Alors, comment ai-je voyagé de la jeune maternité psychotique à l’endroit où je suis? J’étais ‘par l’amour possédée,’ cachant une rupture. J’ai mis 40 ans à faire face à ce qui se cachait sous la surface, ou éclatait. Je suis maintenant amoureuse du monde. Je suis toujours pétrie de défauts. Mais ce qui est en dessous de la surface est solide, plus rien ne se cache. Cela mène au respect pour nous tous, l’humanité. Et je peux jouir d’une minute précieuse comme si c’était un an.
Am I out of my mind? No, but I once was, 60 years ago. That was a brutal era for our young family, with me in the psychiatric hospital for months. My husband was struggling to keep his job and our three tiny children from abandonment. I feared permanent institutionalization. Forfeiture of everyone and everything I cherished, the disintegration of ‘me.’ It felt like Sartre’s play…Huis Clos, No Way Out. When I blow out 88 candles it is a triumph (and conflagration.) To be continued.
Ai-je perdu la tête? Non, mais je l’ai perdue une fois, il y a 60 ans. C’était une ère brutale pour notre jeune famille, moi à l’hôpital psychiatrique pendant des mois. Mon époux luttait pour garder son emploi et pour protéger nos trois petites contre l’abandon. Je craignais être institutionnalisée définitivement. La perte de tout et de tous ceux qui m’étaient chers, la désintégration de ‘moi.’ C’était comme la pièce de Sartre: Huis Clos, sans issue. Quand je souffle 88 bougies, c’est un triomphe et un ‘feu de joie.’ A suivre.
Les Sorcières qui Ont Duré Depuis l’Epoque de la 2e Guerre Mondiale
My mother was crazy about Hallowe’en. When she died I inherited her collection of black cats and ghosts from the 1940’s. I love these four witches sweeping around their campfire with their brooms. By the way, these almost-antique objects are worth a lot today. In honor of Mother I carve a pumpkin every year. She carved one until she was 98.

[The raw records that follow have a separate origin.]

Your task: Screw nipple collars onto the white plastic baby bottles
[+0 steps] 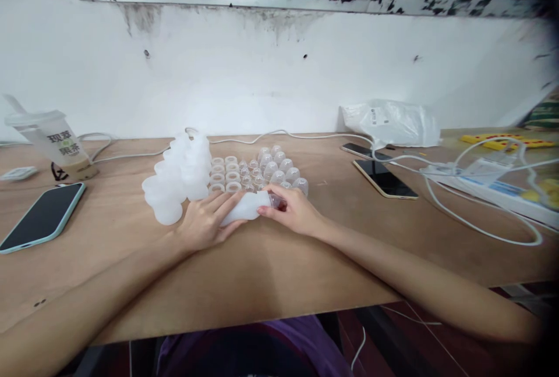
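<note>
A frosted white bottle (245,207) lies on its side between my two hands, above the wooden table (262,266). My left hand (207,221) wraps round its base end. At the other end, my right hand (293,209) grips a clear cap (275,200) at the bottle's neck. Behind my left hand stands a cluster of frosted white bottles (183,167). Rows of white rings (231,177) are just behind my hands, beside small clear teats (251,170). Several clear domed caps (279,164) stand to their right, partly hidden by my right hand.
At the left are a phone (42,217) and a plastic drink cup (56,141). On the right lie another phone (385,179), a darker phone (364,151), a white power strip (502,188) with looped cables, and a plastic bag (391,123) against the wall.
</note>
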Demonstrator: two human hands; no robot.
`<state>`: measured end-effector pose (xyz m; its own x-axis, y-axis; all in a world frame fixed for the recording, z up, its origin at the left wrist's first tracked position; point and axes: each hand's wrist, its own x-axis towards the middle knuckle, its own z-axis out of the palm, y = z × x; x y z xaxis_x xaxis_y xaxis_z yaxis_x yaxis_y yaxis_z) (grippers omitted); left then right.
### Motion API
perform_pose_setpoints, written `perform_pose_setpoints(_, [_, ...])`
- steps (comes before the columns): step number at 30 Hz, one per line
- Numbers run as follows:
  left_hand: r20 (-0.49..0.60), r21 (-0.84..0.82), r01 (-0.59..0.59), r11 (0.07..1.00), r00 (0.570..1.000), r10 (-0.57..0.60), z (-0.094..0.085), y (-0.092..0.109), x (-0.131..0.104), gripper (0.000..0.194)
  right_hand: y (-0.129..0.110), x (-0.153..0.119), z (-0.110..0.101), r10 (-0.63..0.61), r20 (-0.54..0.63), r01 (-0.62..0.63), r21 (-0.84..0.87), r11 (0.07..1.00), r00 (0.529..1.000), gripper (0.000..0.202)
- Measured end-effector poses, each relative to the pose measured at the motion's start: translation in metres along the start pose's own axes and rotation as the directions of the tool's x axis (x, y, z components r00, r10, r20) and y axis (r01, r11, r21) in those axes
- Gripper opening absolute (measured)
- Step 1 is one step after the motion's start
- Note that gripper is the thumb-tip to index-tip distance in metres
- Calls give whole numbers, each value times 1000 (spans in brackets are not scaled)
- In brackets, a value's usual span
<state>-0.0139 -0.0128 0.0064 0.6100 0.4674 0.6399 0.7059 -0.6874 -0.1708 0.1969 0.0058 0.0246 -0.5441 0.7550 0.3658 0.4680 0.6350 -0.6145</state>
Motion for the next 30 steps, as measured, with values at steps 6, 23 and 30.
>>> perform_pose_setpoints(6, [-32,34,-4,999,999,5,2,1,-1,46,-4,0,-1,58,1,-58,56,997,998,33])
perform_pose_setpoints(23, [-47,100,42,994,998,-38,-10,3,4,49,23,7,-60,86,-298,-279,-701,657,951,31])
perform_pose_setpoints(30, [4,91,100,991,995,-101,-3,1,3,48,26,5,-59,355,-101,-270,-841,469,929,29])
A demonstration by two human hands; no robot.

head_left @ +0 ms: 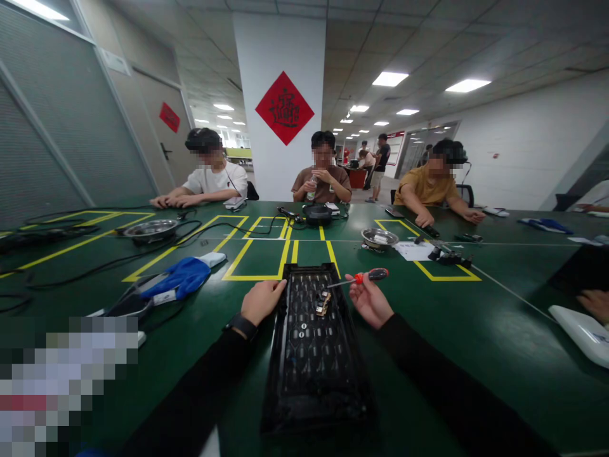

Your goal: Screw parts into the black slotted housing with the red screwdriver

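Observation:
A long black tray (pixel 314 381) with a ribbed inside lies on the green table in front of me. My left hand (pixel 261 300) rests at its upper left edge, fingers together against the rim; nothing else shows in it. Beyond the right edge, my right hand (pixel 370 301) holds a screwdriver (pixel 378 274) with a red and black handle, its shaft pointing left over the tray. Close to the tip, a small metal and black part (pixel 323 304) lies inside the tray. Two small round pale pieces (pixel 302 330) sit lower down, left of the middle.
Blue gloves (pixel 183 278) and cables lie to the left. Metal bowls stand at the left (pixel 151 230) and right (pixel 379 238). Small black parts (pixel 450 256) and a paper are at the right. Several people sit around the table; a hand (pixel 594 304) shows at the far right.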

Ma mère adorait célébrer la veille de la Toussaint. Quand elle est morte j’ai hérité de sa collection de chats noirs et fantômes datant des années 1940. J’aime ces quatre petites sorcières balayant autour de leur feu de camp avec leurs balais. Au fait, ces petits objets presque antiques valent beaucoup couramment. En l’honneur de Maman je sculpte une citrouille chaque année. Elle en sculptait une jusqu’à ses 98 ans!
2018. Twelve new students wanted to sign up for my French courses, including an eight-year-old girl. I was delighted and excited by the success of my little announcement. Two days later, after having ordered French textbooks, songs and a bi-lingual Lotto game, I had a small heart attack. I had forgotten that I was over 80. It was the end of my years of teaching. Our family wore masks in the hospital because the patient next to me couldn’t stop coughing. Does anybody want a textbook?

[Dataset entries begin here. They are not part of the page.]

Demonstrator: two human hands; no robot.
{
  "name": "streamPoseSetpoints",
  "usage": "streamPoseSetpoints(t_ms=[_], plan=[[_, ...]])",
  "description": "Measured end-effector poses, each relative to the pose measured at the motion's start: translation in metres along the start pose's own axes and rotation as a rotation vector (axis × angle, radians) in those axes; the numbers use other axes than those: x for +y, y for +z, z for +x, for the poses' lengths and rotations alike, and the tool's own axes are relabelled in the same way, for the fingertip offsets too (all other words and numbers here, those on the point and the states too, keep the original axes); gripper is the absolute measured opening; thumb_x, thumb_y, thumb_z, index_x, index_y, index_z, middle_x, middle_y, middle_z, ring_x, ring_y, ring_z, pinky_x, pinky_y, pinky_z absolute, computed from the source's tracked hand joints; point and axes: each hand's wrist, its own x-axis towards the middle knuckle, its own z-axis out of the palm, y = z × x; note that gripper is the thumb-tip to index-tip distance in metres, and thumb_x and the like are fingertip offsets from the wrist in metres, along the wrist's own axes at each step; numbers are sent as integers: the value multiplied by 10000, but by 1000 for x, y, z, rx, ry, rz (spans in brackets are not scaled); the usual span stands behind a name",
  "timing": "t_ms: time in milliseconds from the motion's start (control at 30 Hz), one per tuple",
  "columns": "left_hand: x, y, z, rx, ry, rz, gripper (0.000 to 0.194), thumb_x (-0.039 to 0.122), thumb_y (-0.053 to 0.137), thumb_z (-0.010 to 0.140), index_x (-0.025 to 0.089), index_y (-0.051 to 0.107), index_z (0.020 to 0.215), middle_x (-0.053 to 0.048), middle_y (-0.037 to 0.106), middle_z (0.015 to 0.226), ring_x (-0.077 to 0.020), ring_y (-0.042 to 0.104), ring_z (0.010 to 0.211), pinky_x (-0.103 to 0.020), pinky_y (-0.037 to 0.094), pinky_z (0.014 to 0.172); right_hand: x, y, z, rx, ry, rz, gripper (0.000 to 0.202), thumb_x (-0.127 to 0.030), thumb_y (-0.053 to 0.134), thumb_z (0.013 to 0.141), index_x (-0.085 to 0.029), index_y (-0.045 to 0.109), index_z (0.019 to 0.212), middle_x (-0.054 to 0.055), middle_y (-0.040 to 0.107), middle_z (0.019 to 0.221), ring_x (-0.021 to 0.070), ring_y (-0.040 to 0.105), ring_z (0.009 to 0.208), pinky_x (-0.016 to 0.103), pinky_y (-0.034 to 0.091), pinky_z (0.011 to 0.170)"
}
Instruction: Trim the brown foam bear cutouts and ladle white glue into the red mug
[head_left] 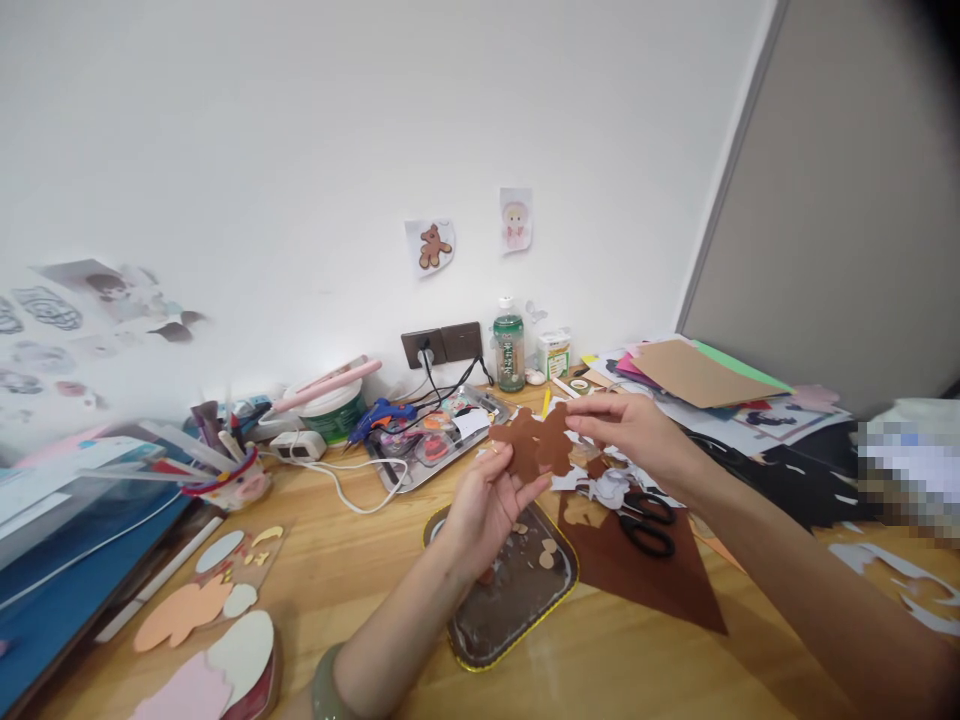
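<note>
Both hands hold a brown cut-out with rounded lobes, apparently paper or thin foam, above the table. My left hand grips its left side between thumb and fingers. At its upper right edge, my right hand pinches it with the fingertips. Below my left hand lies a dark tray with a yellow rim and small beige and brown pieces in it. Black-handled scissors rest on a dark brown sheet to the right. White paper scraps lie behind the scissors.
A metal tray of supplies and a blue glue gun stand at the back, near a green-labelled bottle. Cables run there. A pen cup and pastel cut-outs are left; coloured sheets are stacked right.
</note>
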Motion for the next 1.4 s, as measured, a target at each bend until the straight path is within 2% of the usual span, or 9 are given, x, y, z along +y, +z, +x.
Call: streamPoseSetpoints(t_ms=[100,300,533,700,967,1167,1400], plan=[[0,1,-1,-18,-22,-24,235,216,458,786,161,522,1006,-68,549,1104,-139,555,898,-303,444,809,-1,3,-1,-93,-25,8,263,-287,607,681,-176,595,919,21,606,805,135,553,704,249,432,592],[1,8,-5,-126,-51,-65,274,254,394,808,163,513,1038,-80,491,1183,-187,487,1025,-352,413,844,-4,7,-2,-73,15,98,164,-257,620,672,-152,561,783,-11,582,658,90,531,569,200,416,506],[-2,7,-7,-167,-20,-81,291,55,369,719,168,521,940,-56,535,1096,-170,495,994,-369,410,844,-5,8,-4,-48,57,206,165,-270,642,653,-148,573,740,-11,598,618,97,559,576,218,458,551],[-4,11,-10,-160,5,-15,341,30,386,702,182,515,978,-47,545,1077,-186,501,1002,-356,438,805,-10,17,-8,-23,108,203,157,-275,647,648,-152,572,711,-5,608,620,111,581,559,221,489,512],[-3,18,-12,-171,23,36,198,192,425,804,167,512,981,-76,520,1132,-211,496,1039,-302,470,750,-14,23,-11,37,93,204,178,-294,648,638,-148,577,710,8,612,627,126,598,561,232,519,509],[-8,17,-11,-164,14,27,262,270,406,828,148,486,1046,-112,499,1165,-233,485,1061,-272,459,754,-17,26,-13,107,122,154,197,-322,625,654,-151,578,740,25,631,654,120,592,490,167,419,345],[-10,18,-9,-158,15,5,368,362,361,836,163,459,1129,-112,479,1198,-241,489,1056,-277,469,738,-13,26,-11,126,101,148,200,-326,616,659,-148,583,743,40,632,672,93,557,461,150,387,329]])
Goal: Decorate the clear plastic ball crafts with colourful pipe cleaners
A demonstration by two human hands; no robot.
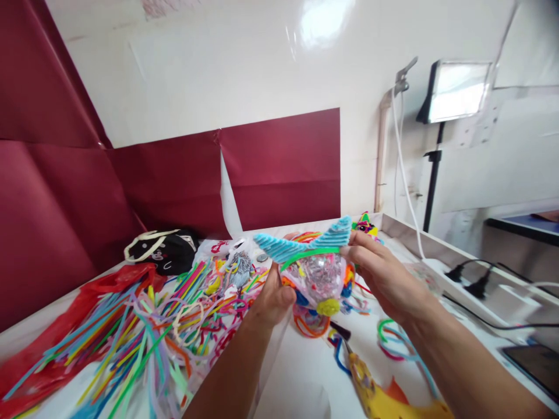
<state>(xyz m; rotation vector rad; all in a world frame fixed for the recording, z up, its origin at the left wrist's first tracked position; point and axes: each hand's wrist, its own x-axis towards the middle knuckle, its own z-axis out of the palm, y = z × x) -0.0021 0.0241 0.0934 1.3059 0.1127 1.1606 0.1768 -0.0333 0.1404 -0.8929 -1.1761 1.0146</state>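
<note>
Between my two hands, raised over the table, is a pipe-cleaner craft piece (321, 273) with a clear, shiny rounded middle. A light-blue ribbed pipe-cleaner strip (286, 247) with two pointed ends runs along its top, above a green pipe cleaner (312, 252). A yellow-green knob sits low on its front, with orange and blue bits at the sides. My left hand (274, 295) grips its left side, thumb in front. The fingers of my right hand (375, 262) pinch the right end of the strip. Below lies a yellow glue gun (364, 378), its nozzle toward the piece.
Many loose pipe cleaners (144, 337) cover the table's left, partly on a red plastic bag (87, 308). A black pouch (170, 250) lies behind them. At right are a power strip with plugs (471, 282), a phone (535, 364) and a lamp on a stand (460, 90).
</note>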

2018. Douze nouveaux étudiants voulaient s’inscrire dans mes cours de français, y compris une fille de 8 ans; j’étais ravie et enthousiasmée par le succès de ma petite annonce! Deux jours plus tard, après avoir commandé des livres de français, des chansons, un jeu de loto bi-lingue, j’ai eu une petite crise cardiaque. J’avais oublié que j’avais plus de 80 ans. C’était la fin de mes années comme “prof.” Notre famille portait des masques dans l’hôpital car le patient à côté de moi ne pouvait cesser de tousser. Quelqu’un désire-t-il une grammaire?
What was he thinking, feeling, 15 years ago? We watched him, now our Silicon Valley start-up grandson, leave us, walking along the Pacific alone. He was headed back to his last month of college life after a semester in Costa Rica for his double biology/Spanish major. We had spent five days together in Costa Rica’s Corcovado national park on the Osa peninsula. We’d seen a puma, monkeys. He was happy one moment, pensive the next. “I love being a kid. I don’t really ever want to grow up.”
Que pensait-il, ressentait-il, il y a 15 ans? Nous l’avons regardé, notre petit-fils, maintenant “entrepreneur en démarrage dans La Silicon Valley,” nous quitter, marchant le long du Pacifique, seul. Il retournait a son dernier mois de la vie universitaire après un semestre au Costa Rica pour sa spécialité biologie-espagnol. On avait passé 5 jours ensemble dans le parc national de Corcovado sur la péninsule d’Osa. Nous avons vu un puma, des singes. Il était heureux un moment, pensif le suivant. “J’adore être un gosse. Je ne veux jamais grandir.”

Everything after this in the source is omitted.